Ritual binds ADF together. Ours is a religion not of orthodoxy (shared doctrine) but of orthopraxy (shared practice). For ritual we share a common liturgical outline, called the Core Order of Ritual (COoR). This COoR is a ritual "skeleton" structure that we build from to create the dynamic rituals that we provide to the public. 

Why do we use the COoR?

It has been said that a Druid from one grove or area should be able to attend a rite in another, and still have a chance of understanding what's going on. The COoR gives us that chance.

Specifically, the COoR's purpose is three-fold.

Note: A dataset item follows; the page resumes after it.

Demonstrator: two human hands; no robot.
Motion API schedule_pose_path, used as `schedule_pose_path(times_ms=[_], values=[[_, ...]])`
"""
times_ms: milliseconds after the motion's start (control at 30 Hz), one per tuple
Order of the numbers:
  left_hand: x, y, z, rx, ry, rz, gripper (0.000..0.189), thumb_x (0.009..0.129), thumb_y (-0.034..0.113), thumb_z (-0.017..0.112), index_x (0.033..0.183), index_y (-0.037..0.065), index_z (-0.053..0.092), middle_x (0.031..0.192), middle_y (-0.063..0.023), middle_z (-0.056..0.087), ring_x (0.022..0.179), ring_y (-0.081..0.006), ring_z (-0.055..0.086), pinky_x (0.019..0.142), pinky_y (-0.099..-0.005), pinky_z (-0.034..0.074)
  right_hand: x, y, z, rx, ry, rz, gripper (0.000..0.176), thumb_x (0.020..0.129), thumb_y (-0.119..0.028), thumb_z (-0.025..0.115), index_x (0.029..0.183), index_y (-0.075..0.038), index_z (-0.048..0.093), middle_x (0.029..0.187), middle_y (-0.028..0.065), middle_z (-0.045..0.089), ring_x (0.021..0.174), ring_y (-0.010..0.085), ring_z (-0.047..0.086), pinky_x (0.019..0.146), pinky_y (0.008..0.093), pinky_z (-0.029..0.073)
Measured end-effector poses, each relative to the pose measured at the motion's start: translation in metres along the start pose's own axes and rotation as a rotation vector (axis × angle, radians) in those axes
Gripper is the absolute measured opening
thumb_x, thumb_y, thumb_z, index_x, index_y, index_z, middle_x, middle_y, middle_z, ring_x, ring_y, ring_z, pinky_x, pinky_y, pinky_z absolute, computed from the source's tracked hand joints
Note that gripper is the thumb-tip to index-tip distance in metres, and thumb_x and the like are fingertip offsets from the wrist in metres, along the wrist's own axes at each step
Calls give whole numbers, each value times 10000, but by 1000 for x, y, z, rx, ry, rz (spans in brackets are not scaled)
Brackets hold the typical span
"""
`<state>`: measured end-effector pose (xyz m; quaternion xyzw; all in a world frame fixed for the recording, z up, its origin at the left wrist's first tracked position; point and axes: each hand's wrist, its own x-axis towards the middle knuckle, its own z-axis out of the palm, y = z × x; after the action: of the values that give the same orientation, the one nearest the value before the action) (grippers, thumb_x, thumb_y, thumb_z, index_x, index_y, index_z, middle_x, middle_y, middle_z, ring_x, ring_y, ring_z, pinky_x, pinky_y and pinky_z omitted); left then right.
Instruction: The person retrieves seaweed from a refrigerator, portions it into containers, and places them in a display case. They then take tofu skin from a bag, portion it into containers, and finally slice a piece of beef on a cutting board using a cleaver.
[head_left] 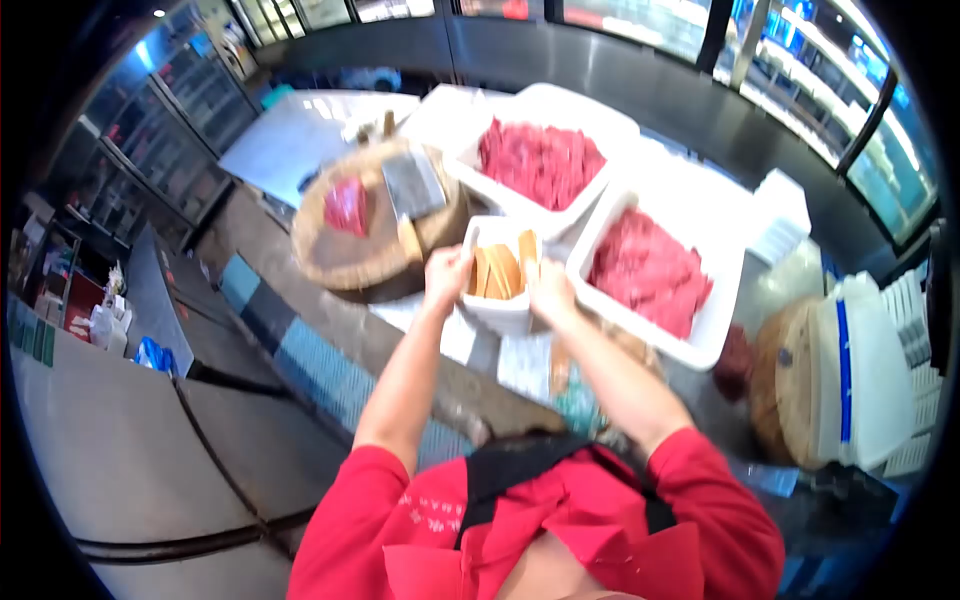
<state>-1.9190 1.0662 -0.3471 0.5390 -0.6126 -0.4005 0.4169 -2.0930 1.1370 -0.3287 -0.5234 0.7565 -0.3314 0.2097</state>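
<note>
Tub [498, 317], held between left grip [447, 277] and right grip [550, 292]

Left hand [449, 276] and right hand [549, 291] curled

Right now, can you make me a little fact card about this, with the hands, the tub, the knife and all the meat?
Left hand: holding the left edge of the small tub
Right hand: at the tub's right edge; exact grip unclear
Inside tub: tan slices
Knife: wide blade, lying on the round chopping block
Meat on block: one red chunk, left of the knife
Big white trays: two, back tray and right tray, both holding red meat
</note>
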Motion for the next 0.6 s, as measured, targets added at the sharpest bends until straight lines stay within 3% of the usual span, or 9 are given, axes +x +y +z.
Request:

  • First, it defines the minimum necessary steps for a rite to qualify as an "ADF" High Day ritual. Many groves add their own traditions as well, but all must fulfill at least these steps. It is, as its name suggests, the "core" of our rites.

  • Second, the COoR sets the sequence in which the minimum steps should proceed.

  • Finally, the COoR specifies certain things that are not used, including monotheistic expressions, blood sacrifices, certain Wicca-esque elements, and non-Indo-European motifs.

 

 

 

 

 

 

 

 

 

 

 

 

 

 

 

How does an ADF ritual work?

Let's take a moment to understand the basic idea behind ADF rites. They are modeled after the ancient Indo-European principle do ut des, "I give, so that you may give." Worshippers give gifts to the worshipped, and the worshipped give gifts in return. This is how ADF rituals work.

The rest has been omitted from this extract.